Search code examples

Producing a confusion matrix with cross_validate

I'm trying to figure out how to produce a confusion matrix with cross_validate. I'm able to print out the scores with the code I have so far.

# Instantiating model
model = DecisionTreeClassifier()

scoring = {'accuracy' : make_scorer(accuracy_score), 
           'precision' : make_scorer(precision_score),
           'recall' : make_scorer(recall_score), 
           'f1_score' : make_scorer(f1_score)}

# 10-fold cross validation
scores = cross_validate(model, X, y, cv=10, scoring=scoring)

print("Accuracy (Testing):  %0.2f (+/- %0.2f)" % (scores['test_accuracy'].mean(), scores['test_accuracy'].std() * 2))
print("Precision (Testing):  %0.2f (+/- %0.2f)" % (scores['test_precision'].mean(), scores['test_precision'].std() * 2))
print("Recall (Testing):  %0.2f (+/- %0.2f)" % (scores['test_recall'].mean(), scores['test_recall'].std() * 2))
print("F1-Score (Testing):  %0.2f (+/- %0.2f)" % (scores['test_f1_score'].mean(), scores['test_f1_score'].std() * 2))

But I'm trying to get that data into a confusion matrix. I'm able to make a confusion matrix by using cross_val_predict -

y_train_pred = cross_val_predict(model, X, y, cv=10)
confusion_matrix(y, y_train_pred)

Which is great, but since it's doing it's own cross validation, the results won't match up. I'm just looking for a way to produce both with matching results.


  • The short answer is you can't.

    The idea of Confusion Matrix is evaluate one data using one trained model. And the result is a matrix, not a score like for example accuracy. So you can't calculate the mean or something similar. cross_val_score as name suggests, works only on scores. Confusion matrix is not a score, it is a kind of summary of what happened during evaluation.

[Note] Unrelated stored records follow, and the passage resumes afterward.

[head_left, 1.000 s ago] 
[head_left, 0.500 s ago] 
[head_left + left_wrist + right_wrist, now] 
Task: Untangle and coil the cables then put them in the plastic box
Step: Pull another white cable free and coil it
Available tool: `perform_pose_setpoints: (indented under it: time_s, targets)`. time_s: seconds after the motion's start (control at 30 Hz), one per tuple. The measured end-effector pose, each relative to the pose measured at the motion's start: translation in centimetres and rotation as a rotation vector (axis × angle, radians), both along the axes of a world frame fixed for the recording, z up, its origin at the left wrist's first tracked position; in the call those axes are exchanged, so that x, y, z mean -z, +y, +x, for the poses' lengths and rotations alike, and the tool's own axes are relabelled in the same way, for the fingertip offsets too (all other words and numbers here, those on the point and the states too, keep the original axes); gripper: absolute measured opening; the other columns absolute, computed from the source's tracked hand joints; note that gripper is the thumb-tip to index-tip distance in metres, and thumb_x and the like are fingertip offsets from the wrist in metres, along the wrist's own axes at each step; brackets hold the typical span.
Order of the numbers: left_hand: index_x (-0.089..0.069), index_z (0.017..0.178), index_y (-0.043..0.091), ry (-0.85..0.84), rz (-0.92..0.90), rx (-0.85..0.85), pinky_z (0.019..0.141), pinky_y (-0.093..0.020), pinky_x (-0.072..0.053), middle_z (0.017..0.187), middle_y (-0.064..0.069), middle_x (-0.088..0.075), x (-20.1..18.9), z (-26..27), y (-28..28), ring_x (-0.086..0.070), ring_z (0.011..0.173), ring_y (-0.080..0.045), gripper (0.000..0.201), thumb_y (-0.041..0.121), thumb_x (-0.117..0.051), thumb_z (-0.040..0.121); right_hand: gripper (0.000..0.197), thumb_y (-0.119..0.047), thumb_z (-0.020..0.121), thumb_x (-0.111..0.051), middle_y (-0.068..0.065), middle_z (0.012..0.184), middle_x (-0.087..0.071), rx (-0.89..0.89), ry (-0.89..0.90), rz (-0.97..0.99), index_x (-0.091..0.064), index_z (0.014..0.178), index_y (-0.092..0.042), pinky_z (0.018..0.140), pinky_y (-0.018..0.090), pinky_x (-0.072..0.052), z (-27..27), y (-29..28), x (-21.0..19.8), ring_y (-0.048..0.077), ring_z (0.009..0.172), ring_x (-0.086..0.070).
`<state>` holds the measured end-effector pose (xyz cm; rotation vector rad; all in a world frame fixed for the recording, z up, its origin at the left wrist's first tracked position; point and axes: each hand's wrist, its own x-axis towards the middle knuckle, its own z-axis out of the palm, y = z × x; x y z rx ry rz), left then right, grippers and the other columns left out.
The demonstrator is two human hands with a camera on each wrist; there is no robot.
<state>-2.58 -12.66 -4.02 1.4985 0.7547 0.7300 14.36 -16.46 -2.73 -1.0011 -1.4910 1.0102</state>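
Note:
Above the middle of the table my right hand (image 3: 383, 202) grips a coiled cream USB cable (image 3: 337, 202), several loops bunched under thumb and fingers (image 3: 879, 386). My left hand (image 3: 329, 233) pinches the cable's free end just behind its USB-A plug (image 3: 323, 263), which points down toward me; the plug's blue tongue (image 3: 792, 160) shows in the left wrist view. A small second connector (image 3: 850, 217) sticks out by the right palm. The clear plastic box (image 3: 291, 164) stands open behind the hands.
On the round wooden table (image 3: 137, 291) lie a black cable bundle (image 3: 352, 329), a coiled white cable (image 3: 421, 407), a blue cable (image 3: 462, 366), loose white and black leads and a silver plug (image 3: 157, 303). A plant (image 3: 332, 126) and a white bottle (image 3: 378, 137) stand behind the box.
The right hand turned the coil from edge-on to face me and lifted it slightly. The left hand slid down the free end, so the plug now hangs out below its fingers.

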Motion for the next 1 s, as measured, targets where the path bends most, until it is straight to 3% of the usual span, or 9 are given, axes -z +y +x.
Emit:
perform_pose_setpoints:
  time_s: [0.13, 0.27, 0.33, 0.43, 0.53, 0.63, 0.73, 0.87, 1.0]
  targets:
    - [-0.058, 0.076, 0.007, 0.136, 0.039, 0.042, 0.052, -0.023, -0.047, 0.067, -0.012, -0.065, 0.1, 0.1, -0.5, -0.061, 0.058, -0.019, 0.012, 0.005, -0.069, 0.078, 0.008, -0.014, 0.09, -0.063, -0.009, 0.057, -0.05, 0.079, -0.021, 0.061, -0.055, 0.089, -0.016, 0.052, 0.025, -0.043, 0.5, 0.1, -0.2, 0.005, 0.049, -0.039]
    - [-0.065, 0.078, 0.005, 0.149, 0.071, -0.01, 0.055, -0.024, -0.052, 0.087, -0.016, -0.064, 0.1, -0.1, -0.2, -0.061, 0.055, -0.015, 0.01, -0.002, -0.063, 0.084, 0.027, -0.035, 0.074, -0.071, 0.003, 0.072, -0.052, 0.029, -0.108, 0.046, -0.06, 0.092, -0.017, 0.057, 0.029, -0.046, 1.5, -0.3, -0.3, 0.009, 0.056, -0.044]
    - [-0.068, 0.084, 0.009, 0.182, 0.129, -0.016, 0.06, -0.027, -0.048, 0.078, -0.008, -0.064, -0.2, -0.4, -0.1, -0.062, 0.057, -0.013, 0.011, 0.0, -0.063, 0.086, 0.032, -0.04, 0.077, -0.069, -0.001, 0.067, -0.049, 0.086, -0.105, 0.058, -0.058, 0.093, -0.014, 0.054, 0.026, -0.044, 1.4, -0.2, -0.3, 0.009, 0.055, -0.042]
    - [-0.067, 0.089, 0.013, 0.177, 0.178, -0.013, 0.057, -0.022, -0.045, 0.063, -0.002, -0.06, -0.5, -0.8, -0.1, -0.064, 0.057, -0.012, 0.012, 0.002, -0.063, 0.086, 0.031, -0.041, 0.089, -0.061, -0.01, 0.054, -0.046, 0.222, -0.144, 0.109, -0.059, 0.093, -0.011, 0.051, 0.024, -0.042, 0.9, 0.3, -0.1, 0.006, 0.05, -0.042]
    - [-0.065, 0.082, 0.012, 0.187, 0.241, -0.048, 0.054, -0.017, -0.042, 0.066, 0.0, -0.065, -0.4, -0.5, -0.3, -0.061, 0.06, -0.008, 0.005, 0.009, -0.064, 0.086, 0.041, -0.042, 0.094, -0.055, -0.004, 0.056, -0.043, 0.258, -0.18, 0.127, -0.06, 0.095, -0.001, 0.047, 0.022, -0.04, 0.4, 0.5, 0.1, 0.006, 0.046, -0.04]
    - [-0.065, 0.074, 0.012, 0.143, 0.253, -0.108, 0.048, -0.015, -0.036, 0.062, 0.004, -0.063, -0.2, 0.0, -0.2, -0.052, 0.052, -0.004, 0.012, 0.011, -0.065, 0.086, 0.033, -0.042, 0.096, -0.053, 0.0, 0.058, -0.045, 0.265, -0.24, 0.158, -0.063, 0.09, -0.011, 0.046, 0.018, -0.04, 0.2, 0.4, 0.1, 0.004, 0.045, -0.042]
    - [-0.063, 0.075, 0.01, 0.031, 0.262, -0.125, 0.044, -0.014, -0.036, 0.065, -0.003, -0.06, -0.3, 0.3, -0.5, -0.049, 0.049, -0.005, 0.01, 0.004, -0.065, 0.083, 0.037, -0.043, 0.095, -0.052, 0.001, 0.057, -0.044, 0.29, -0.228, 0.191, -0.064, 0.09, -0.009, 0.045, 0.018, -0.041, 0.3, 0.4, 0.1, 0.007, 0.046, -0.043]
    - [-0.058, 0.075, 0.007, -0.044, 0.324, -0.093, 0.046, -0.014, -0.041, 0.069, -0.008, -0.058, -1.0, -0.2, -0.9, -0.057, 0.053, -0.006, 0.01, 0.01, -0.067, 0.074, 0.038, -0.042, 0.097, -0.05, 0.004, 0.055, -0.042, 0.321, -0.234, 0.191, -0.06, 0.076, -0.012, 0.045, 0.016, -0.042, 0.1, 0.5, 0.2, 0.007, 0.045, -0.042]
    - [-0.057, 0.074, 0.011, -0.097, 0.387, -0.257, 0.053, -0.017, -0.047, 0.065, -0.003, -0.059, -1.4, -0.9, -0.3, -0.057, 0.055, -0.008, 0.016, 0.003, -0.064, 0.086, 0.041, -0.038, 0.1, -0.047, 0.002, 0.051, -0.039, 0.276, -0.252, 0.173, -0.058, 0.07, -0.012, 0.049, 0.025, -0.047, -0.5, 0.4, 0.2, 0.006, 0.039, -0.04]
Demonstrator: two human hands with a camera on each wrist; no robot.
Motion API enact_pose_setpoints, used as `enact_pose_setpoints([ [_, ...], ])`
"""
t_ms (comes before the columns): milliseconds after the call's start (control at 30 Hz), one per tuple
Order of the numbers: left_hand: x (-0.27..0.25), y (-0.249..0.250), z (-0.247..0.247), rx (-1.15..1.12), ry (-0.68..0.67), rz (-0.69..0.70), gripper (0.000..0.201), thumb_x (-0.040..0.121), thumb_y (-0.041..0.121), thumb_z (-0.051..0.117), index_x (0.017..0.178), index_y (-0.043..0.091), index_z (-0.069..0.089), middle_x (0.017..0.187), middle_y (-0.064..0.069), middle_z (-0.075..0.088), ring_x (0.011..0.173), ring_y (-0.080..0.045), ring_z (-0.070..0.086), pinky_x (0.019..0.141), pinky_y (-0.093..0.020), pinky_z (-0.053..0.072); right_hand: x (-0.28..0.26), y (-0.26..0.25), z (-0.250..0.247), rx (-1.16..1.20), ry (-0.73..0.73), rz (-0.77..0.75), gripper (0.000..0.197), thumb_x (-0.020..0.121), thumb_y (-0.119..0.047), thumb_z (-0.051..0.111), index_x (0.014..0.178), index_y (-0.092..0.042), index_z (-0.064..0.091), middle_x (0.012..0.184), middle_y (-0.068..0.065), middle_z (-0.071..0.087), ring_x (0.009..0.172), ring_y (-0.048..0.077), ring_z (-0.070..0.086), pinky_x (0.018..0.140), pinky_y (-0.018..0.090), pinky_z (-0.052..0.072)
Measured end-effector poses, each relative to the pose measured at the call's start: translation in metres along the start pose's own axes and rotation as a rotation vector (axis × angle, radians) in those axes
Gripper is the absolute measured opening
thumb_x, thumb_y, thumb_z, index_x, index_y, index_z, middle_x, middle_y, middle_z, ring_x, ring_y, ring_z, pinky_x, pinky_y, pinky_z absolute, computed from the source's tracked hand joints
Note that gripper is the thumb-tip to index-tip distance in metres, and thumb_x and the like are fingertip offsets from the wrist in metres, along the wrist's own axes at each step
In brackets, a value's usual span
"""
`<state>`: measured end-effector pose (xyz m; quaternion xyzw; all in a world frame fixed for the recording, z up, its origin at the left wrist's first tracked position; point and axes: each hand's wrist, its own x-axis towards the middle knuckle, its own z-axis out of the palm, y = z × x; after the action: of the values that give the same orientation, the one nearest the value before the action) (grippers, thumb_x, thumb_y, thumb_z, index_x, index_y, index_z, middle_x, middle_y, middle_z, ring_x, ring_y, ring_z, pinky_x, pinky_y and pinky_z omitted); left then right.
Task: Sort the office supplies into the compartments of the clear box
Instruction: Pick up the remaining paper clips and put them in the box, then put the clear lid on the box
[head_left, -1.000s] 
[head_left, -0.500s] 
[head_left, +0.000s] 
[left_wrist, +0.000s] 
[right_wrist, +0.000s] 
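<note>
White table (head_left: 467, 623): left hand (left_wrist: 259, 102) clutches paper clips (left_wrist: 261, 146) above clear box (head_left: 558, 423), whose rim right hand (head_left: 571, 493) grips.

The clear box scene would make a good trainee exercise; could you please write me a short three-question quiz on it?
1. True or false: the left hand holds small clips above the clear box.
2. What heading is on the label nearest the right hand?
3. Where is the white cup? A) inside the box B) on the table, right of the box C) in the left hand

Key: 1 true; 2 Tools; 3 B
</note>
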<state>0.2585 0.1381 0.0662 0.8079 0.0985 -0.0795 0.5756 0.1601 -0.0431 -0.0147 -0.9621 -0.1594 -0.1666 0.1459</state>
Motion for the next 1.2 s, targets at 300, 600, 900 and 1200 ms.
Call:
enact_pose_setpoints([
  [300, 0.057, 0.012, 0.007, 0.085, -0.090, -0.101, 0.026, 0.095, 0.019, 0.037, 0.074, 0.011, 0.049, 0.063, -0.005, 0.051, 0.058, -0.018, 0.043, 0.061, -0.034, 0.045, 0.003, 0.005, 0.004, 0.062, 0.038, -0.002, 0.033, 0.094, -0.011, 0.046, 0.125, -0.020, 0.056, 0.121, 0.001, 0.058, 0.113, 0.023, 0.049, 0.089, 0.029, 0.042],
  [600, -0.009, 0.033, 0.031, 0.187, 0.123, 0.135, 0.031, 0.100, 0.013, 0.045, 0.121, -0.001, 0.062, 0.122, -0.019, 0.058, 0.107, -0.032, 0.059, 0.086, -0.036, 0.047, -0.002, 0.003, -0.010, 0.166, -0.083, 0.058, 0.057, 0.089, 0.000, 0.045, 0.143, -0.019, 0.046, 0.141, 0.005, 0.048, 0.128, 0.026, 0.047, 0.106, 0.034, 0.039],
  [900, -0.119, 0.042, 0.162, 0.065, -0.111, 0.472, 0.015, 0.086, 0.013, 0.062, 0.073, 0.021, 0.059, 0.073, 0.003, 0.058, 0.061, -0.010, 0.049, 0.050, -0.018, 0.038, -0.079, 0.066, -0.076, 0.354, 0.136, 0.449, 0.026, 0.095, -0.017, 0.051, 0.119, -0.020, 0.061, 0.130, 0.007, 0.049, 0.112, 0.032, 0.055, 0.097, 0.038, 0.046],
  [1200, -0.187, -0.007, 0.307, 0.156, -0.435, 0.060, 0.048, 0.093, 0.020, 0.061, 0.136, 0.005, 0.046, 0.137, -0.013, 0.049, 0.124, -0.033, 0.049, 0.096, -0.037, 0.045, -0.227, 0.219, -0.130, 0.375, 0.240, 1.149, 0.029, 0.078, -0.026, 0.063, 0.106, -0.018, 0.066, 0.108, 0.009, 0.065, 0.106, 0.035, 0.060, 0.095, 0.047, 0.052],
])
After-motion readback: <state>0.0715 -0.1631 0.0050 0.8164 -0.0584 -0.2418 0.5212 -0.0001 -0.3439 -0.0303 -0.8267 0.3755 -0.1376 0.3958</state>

    cross_val_predict is quiet similar on what are you looking for. This function will split data in K parts. Each part will be tested with the model you obtained with the other parts of the data. All the tested sample will be merged. But be careful with this function; from the docs (emphasis added):

    Passing these predictions into an evaluation metric may not be a valid way to measure generalization performance. Results can differ from cross_validate and cross_val_score unless all tests sets have equal size and the metric decomposes over samples.